#### Exercise directions:
Every line of the listing is to be printed again exactly.

*** Block opens ***

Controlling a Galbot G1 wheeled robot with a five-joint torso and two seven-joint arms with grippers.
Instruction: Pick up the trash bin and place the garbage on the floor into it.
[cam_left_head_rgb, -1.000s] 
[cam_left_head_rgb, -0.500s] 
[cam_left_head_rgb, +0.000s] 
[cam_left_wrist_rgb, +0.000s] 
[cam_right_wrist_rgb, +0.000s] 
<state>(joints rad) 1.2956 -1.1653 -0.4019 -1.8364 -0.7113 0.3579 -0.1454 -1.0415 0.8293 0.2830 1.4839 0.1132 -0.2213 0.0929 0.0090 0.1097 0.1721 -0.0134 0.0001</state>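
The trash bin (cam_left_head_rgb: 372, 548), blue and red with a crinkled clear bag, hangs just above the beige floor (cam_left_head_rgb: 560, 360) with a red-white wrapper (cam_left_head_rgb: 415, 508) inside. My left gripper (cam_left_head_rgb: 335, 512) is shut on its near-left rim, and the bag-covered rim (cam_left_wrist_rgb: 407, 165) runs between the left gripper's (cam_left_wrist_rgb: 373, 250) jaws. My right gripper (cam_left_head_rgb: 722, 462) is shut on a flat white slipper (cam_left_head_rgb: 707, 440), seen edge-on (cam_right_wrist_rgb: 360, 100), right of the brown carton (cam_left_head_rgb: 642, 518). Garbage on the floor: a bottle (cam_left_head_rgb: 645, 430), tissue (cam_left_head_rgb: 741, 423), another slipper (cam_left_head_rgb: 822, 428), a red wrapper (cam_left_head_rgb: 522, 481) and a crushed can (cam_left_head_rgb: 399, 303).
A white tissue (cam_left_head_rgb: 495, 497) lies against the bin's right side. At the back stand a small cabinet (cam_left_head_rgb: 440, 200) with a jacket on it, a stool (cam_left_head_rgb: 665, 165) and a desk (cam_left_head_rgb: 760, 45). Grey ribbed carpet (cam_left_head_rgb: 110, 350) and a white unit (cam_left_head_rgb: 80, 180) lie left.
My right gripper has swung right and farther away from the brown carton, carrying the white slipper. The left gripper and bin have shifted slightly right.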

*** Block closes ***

#### Result for this exercise:
Controlling a Galbot G1 wheeled robot with a five-joint torso and two seven-joint arms with grippers.
Instruction: Pick up the trash bin and place the garbage on the floor into it.
[cam_left_head_rgb, -1.000s] 
[cam_left_head_rgb, -0.500s] 
[cam_left_head_rgb, +0.000s] 
[cam_left_wrist_rgb, +0.000s] 
[cam_right_wrist_rgb, +0.000s] 
<state>(joints rad) 1.2956 -1.1653 -0.4019 -1.8364 -0.7113 0.3579 -0.1454 -1.0415 0.8293 0.2830 1.4839 0.1132 -0.2213 0.0929 0.0090 0.1097 0.1721 -0.0134 0.0001</state>
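The trash bin (cam_left_head_rgb: 372, 548), blue and red with a crinkled clear bag, hangs just above the beige floor (cam_left_head_rgb: 560, 360) with a red-white wrapper (cam_left_head_rgb: 415, 508) inside. My left gripper (cam_left_head_rgb: 335, 512) is shut on its near-left rim, and the bag-covered rim (cam_left_wrist_rgb: 407, 165) runs between the left gripper's (cam_left_wrist_rgb: 373, 250) jaws. My right gripper (cam_left_head_rgb: 722, 462) is shut on a flat white slipper (cam_left_head_rgb: 707, 440), seen edge-on (cam_right_wrist_rgb: 360, 100), right of the brown carton (cam_left_head_rgb: 642, 518). Garbage on the floor: a bottle (cam_left_head_rgb: 645, 430), tissue (cam_left_head_rgb: 741, 423), another slipper (cam_left_head_rgb: 822, 428), a red wrapper (cam_left_head_rgb: 522, 481) and a crushed can (cam_left_head_rgb: 399, 303).
A white tissue (cam_left_head_rgb: 495, 497) lies against the bin's right side. At the back stand a small cabinet (cam_left_head_rgb: 440, 200) with a jacket on it, a stool (cam_left_head_rgb: 665, 165) and a desk (cam_left_head_rgb: 760, 45). Grey ribbed carpet (cam_left_head_rgb: 110, 350) and a white unit (cam_left_head_rgb: 80, 180) lie left.
My right gripper has swung right and farther away from the brown carton, carrying the white slipper. The left gripper and bin have shifted slightly right.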

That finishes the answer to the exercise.